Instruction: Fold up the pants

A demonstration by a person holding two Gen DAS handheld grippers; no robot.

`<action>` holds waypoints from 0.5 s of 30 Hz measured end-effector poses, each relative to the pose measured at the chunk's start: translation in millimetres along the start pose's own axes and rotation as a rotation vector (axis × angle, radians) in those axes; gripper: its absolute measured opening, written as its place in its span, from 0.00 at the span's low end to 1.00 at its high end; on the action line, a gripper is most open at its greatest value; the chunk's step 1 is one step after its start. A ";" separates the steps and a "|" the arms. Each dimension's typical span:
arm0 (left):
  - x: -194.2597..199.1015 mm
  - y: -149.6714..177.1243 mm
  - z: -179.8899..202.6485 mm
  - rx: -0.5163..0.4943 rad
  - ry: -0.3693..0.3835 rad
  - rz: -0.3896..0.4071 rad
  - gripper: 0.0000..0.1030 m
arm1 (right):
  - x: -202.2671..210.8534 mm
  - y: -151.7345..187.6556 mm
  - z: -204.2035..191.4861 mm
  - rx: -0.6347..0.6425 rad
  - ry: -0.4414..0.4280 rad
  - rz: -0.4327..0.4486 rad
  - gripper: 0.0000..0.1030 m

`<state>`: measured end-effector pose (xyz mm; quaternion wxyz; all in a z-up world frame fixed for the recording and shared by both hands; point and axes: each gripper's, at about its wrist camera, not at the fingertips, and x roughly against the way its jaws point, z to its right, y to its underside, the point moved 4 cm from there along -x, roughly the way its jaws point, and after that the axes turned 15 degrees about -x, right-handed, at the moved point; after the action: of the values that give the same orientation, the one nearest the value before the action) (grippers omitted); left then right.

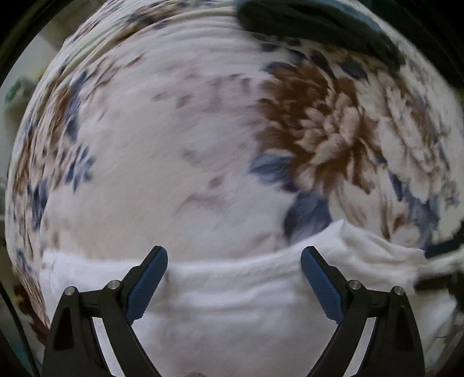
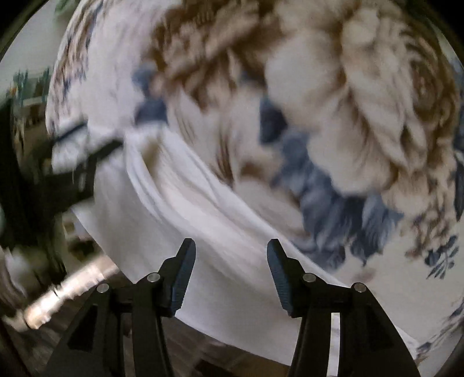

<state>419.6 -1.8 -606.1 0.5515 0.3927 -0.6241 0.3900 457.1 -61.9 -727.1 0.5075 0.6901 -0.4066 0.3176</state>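
The left gripper [image 1: 234, 262] is hanging over the near edge of a white garment, the pants [image 1: 232, 295], with its two blue-padded fingers [image 1: 148, 284] spread wide apart and nothing between them. The pants are lying flat across the lower part of the left wrist view, their far edge running from the left side up toward the right, and they are resting on a floral sheet [image 1: 179, 139] printed with brown and blue flowers on a white ground. A dark green cloth [image 1: 313, 20] is lying on the sheet at the far top of that view, well apart from the pants. The right gripper [image 2: 231, 256] is also standing open, its fingers [image 2: 182, 278] apart and holding nothing, and it is pointing over the white pants [image 2: 185, 208], which are stretching diagonally from the upper left down to the lower right in the right wrist view. The floral sheet [image 2: 348, 101] is filling the upper right of this view beyond the pants. At the left edge of the right wrist view a dark shape is meeting the end of the pants, but the blur is making it impossible to tell what it is. Both views are smeared by motion blur, so fine detail on the pants is unreadable.
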 end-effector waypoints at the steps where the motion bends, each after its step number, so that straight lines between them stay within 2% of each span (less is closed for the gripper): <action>1: -5.0 -5.9 3.4 -0.012 -0.010 -0.008 0.91 | -5.1 4.9 4.4 0.015 0.006 -0.018 0.53; 3: -15.1 -13.1 5.0 -0.016 -0.027 -0.026 0.91 | -16.6 11.2 11.0 0.045 0.059 -0.020 0.50; 4: -19.0 -15.4 5.1 -0.013 -0.025 -0.036 0.91 | -22.1 15.2 13.1 0.074 0.083 -0.013 0.36; 6: -23.5 -19.4 2.4 -0.006 -0.026 -0.043 0.91 | -26.7 17.9 16.9 0.080 0.136 0.027 0.20; 7: -24.4 -21.5 1.7 -0.007 -0.025 -0.043 0.91 | -26.0 19.0 18.1 0.053 0.123 0.044 0.13; 11: -21.4 -29.8 3.6 -0.003 -0.028 -0.037 0.91 | -3.5 25.9 36.9 -0.042 0.142 0.174 0.07; 15: -23.8 -18.6 -0.4 0.006 -0.034 -0.025 0.91 | 13.9 31.7 72.7 -0.159 0.145 0.254 0.05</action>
<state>438.9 -7.2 -628.7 0.5445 0.4088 -0.6272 0.3781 437.4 -139.8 -721.8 0.5444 0.5658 -0.4768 0.3951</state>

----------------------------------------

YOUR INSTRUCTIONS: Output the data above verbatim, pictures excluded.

REPLY TO THE EXERCISE:
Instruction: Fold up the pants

A demonstration by a person holding two Gen DAS handheld grippers; no robot.

`<action>` holds waypoints from 0.5 s of 30 Hz measured end-effector poses, each relative to the pose measured at the chunk's start: translation in millimetres along the start pose's own axes and rotation as a rotation vector (axis × angle, radians) in those axes; gripper: its absolute measured opening, written as its place in its span, from 0.00 at the span's low end to 1.00 at its high end; on the action line, a gripper is most open at its greatest value; the chunk's step 1 is one step after its start. A ";" separates the steps and a "|" the arms. Each dimension's typical span:
arm0 (left):
  - x: -194.2597..199.1015 mm
  - y: -149.6714..177.1243 mm
  - z: -179.8899..202.6485 mm
  - rx: -0.5163..0.4943 rad
  - ry: -0.3693..0.3835 rad
  - rz: -0.3896..0.4071 rad
  - gripper: 0.0000..0.1030 m
arm1 (right):
  - x: -202.2671..210.8534 mm
  - y: -151.7345..187.6556 mm
  - z: -204.2035..191.4861 mm
  - rx: -0.6347..0.6425 rad
  - ry: -0.4414..0.4280 rad
  - rz: -0.4327..0.4486 rad
  - gripper: 0.0000..0.1030 m

`<state>`: measured end-effector pose (xyz mm; quaternion wxyz; all in a z-up world frame fixed for the recording and shared by both hands; point and axes: each gripper's, at about its wrist camera, not at the fingertips, and x roughly against the way its jaws point, z to its right, y to its underside, the point moved 4 cm from there along -x, roughly the way its jaws point, and after that the axes turned 15 degrees about -x, right-handed, at the moved point; after the action: of the values that give the same orientation, the one nearest the value before the action) (grippers omitted); left then right.


<state>419.6 -1.8 -606.1 0.5515 0.3927 -0.6241 0.3900 457.1 -61.9 -727.1 0.5075 0.6901 -0.4066 0.3176</state>
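The left gripper [image 1: 234, 262] is hanging over the near edge of a white garment, the pants [image 1: 232, 295], with its two blue-padded fingers [image 1: 148, 284] spread wide apart and nothing between them. The pants are lying flat across the lower part of the left wrist view, their far edge running from the left side up toward the right, and they are resting on a floral sheet [image 1: 179, 139] printed with brown and blue flowers on a white ground. A dark green cloth [image 1: 313, 20] is lying on the sheet at the far top of that view, well apart from the pants. The right gripper [image 2: 231, 256] is also standing open, its fingers [image 2: 182, 278] apart and holding nothing, and it is pointing over the white pants [image 2: 185, 208], which are stretching diagonally from the upper left down to the lower right in the right wrist view. The floral sheet [image 2: 348, 101] is filling the upper right of this view beyond the pants. At the left edge of the right wrist view a dark shape is meeting the end of the pants, but the blur is making it impossible to tell what it is. Both views are smeared by motion blur, so fine detail on the pants is unreadable.
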 end-effector waypoints at the steps where the motion bends, each after its step number, so that straight lines between them stay within 2% of each span (less is closed for the gripper): <action>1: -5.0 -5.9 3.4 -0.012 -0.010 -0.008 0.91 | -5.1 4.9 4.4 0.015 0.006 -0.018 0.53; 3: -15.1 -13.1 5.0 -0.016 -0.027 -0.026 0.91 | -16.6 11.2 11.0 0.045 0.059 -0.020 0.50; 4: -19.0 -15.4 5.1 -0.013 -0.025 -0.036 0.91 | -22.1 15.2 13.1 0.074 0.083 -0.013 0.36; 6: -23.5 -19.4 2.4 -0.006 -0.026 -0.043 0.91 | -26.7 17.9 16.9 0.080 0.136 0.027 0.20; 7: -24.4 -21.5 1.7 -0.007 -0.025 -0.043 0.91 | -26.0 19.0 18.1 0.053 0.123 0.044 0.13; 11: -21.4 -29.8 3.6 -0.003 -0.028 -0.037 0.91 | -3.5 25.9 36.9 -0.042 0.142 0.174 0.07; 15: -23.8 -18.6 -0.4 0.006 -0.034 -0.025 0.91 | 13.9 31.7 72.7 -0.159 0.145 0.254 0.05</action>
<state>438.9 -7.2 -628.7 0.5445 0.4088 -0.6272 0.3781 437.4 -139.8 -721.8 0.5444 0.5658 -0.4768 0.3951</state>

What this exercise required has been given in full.